Выбрать главу

Все сии соображения оставляют мало надежды, если Россия подвергнется нападению сильного противника. У нее слишком мно­го врагов в собственной груди. С Императором случится то же, что и с другими монархами. Оружие переломится в его руках, тайны будут разглашены, и все, словно по злому волшебству, пой­дет прахом. <. .)

Коротко перечислю сказанное мною, дабы не оставалось у вас сомнений в основательности моих страхов, каковые возбуж­даются следующими обстоятельствами: системой Императора, противустоящей созданию большой военной силы; влиянием дво­ра на армию, влиянием ужасающим, о коем я уже трактовал осо­бо; отсутствием религиозных принципов, что позволило современ­ному имморализму развратить самые основы национального ха­рактера; наконец, множеством чужеземных мошенников, которые под предлогом общественного образования скопились в сей стране. Добавьте сюда нехватку денег, упадок морали в армии, чей преж­ний дух вырождается, особенное недовольство преторианцев 15 и, более всего, озлобление всех соседних народов. Не следует, одна­ко, думать, что правительство ничего не хочет видеть; напротив, оно держит в Польше большие силы с множеством артиллерии, но под покровом полного молчания. Есть и другие, более замет­ные меры, например, строительство крепостей вдоль границы и на самых выгодных позициях. Иезуиты лишились своего заведения в Динабурге16, обошедшегося им более миллиона. Мера сия не кажется мне столь же мудрой, как все прочие, ибо крепости неиз­бежно поглотят громадные суммы, которые могли бы быть с не­малою пользою истрачены на другое, да и пока будет готова пер­вая стена, все уже решится.

Из Лондона прислали промеморию, написанную для лорда Веллесли 17 одним прусским офицером (настоящим или вымышлен­ным), и я не сомневаюсь, что она была представлена Императору. В ней говорится, главным образом, о силах Российской Империи и утверждается, будто силы сии в большей своей части призрачны, ибо в одном месте никогда нельзя собрать более 150.000 войска вследствие огромного протяжения границ да еще и недостатка оружия. К сему же присовокупляется неспособность интендантства и неумение даже накормить солдат.

Далее в сей промемории изображены планы Наполеона про- тиву России, сосредоточение всех его войск в Варшаве как исход­ном пункте для одновременного наступления на Москву через Мо­гилев и на Петербург через Ригу, чтобы отбросить Императора к Казани. Самая слабая часть промемории та, где в качестве мер оборонительных предлагаются некие демарши англичан, кои, ко­нечно, суть пустые мечтания.
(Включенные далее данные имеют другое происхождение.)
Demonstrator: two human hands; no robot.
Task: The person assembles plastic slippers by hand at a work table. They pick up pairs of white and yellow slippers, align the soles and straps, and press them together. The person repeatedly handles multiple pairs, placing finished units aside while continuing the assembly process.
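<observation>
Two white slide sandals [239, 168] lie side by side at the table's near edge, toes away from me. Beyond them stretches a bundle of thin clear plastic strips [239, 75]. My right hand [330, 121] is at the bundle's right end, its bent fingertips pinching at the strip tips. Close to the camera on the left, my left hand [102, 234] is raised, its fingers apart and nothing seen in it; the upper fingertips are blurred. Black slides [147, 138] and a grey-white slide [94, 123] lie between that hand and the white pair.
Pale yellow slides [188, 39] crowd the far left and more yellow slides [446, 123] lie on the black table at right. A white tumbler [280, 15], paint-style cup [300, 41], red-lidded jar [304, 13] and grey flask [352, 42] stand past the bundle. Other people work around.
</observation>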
В остальном, я полагаю, автор пребывает в большом заблуж­дении, надеясь, будто Наполеон намерен, лишившись рассудка, ринуться вглубь сей громадной страны, где его окружат и изнич­тожат. Наполеон слишком хорошо знает свое ремесло, дабы со­вершать ошибки, коих не сделал бы даже такой мирный философ, как я. Он соберет и двинет вперед тучи немцев; он возмутит по­ляков и поставит их себе на службу; он укрепится на всех возмож­ных пунктах и овладеет всеми возведенными противу него кре­постями; он объявит свободными жителей Курляндии и Ливонии и, грабя одной рукой, будет раздавать другой. Но Россия не даст проглотить себя как устрицу. Я полагаю, что более всех постра­дают поляки.

Мне хочется плакать, как женщине, когда я думаю о той роли, которая представлялась России и которую она упустила. Своей славой она могла бы соперничать и даже затмить Англию и Испа­нию, она могла бы стать средоточием торговли всей Европы; опо­рой, надеждой и убежищем для всего честного; наконец, обога­титься и обессмертить свое имя. Вместо сего она отреклась от всего возвышенного, она обманывает, она разоряется, Она унижает себя-и насаждает вокруг злейших врагов. Можете не верить мне, г-н Кавалер, но я отдал бы половину своей крови, которая, заме­чу, отнюдь не бесполезна для моих детей, чтобы водворить рос­сийского Императора на подобающее ему место и исправить упу­щенное. С каждым днем я все более убеждаюсь в справедливости той великой истины, что единственно возможная политика должна быть моральна. Часто не понимают того несчастного, который рискует виселицей ради одного экю. Но объяснить сие легче лег­кого: экю-то вот оно, здесь, а виселица где-то далеко. Мы все, и малые, и великие, подходим под сей пример. Когда король Фран­ции захватывал Корсику18, ничтожный сей остров был здесь, а Наполеон, столь кстати порожденный сей землей, находился где-то далеко. Вспомните раздел Польши, американскую вой­ну*20 и т. д. и т. д. Везде мы видим все то же ослепление и все те же следствия. Кому из нас не приходилось сотни раз слышать про Фридриха II: Все ему удавалось. Да уж, хороших удач он в конце концов добился!